• **About this task**
Only the lines below from the one containing "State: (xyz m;" to the one containing "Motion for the" should be repeated, both included and unchanged.

-=-=-

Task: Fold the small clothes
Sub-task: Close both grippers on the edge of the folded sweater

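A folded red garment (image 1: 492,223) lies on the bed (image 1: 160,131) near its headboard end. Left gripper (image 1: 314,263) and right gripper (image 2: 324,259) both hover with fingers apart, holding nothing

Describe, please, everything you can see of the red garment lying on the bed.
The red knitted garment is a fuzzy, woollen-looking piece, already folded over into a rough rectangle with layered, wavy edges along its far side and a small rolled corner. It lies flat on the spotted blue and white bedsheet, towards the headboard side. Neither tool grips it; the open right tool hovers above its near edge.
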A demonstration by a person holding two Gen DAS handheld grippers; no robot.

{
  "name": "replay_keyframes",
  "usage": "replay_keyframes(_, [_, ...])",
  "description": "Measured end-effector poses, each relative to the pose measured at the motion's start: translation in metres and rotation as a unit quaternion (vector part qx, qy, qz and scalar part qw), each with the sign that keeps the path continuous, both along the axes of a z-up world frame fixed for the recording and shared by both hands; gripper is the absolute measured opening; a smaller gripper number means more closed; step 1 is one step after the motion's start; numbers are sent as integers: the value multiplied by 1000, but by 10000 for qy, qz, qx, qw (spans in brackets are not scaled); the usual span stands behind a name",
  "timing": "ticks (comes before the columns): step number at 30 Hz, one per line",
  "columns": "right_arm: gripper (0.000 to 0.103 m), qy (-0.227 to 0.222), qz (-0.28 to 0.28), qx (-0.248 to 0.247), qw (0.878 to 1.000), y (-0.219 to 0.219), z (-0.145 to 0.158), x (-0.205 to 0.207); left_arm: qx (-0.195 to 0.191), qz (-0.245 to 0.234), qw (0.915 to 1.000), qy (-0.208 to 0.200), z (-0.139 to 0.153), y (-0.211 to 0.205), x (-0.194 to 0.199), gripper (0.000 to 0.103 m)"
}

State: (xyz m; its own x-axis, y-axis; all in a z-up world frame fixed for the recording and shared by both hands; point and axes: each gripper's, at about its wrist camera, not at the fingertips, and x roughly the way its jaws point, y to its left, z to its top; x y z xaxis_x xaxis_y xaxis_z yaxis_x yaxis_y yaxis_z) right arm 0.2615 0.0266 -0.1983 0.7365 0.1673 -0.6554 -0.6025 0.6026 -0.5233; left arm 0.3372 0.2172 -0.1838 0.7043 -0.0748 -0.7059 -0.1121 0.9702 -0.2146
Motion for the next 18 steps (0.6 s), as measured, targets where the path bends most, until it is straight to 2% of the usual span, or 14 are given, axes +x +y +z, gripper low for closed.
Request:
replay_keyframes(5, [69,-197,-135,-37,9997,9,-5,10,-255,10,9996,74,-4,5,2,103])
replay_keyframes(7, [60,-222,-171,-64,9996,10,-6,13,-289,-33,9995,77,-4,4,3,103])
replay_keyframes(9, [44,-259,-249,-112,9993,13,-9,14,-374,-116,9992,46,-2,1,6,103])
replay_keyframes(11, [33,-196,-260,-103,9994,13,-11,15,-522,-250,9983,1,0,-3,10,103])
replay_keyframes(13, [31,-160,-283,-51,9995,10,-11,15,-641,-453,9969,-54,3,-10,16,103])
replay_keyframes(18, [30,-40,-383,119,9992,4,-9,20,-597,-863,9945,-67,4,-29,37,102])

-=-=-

• **Written answer**
State: (xyz m; its own x-axis, y-axis; all in a z-up world frame fixed for the recording and shared by both hands; point and axes: each gripper's, at about its wrist camera, not at the fingertips, and x roughly the way its jaws point, y to its left, z to its top; x y z xaxis_x xaxis_y xaxis_z yaxis_x yaxis_y yaxis_z) right arm 0.2615 0.0266 -0.1983 0.7365 0.1673 -0.6554 -0.6025 0.6026 -0.5233; left arm 0.3372 0.2172 -0.1838 0.7043 -0.0748 -0.7059 -0.1121 0.9702 -0.2146
Motion for the next 18 steps (0.6 s), as measured, targets where the path bends most, until it is straight to 2% of the usual span, or 14 are given, axes +x +y +z, gripper low for closed.

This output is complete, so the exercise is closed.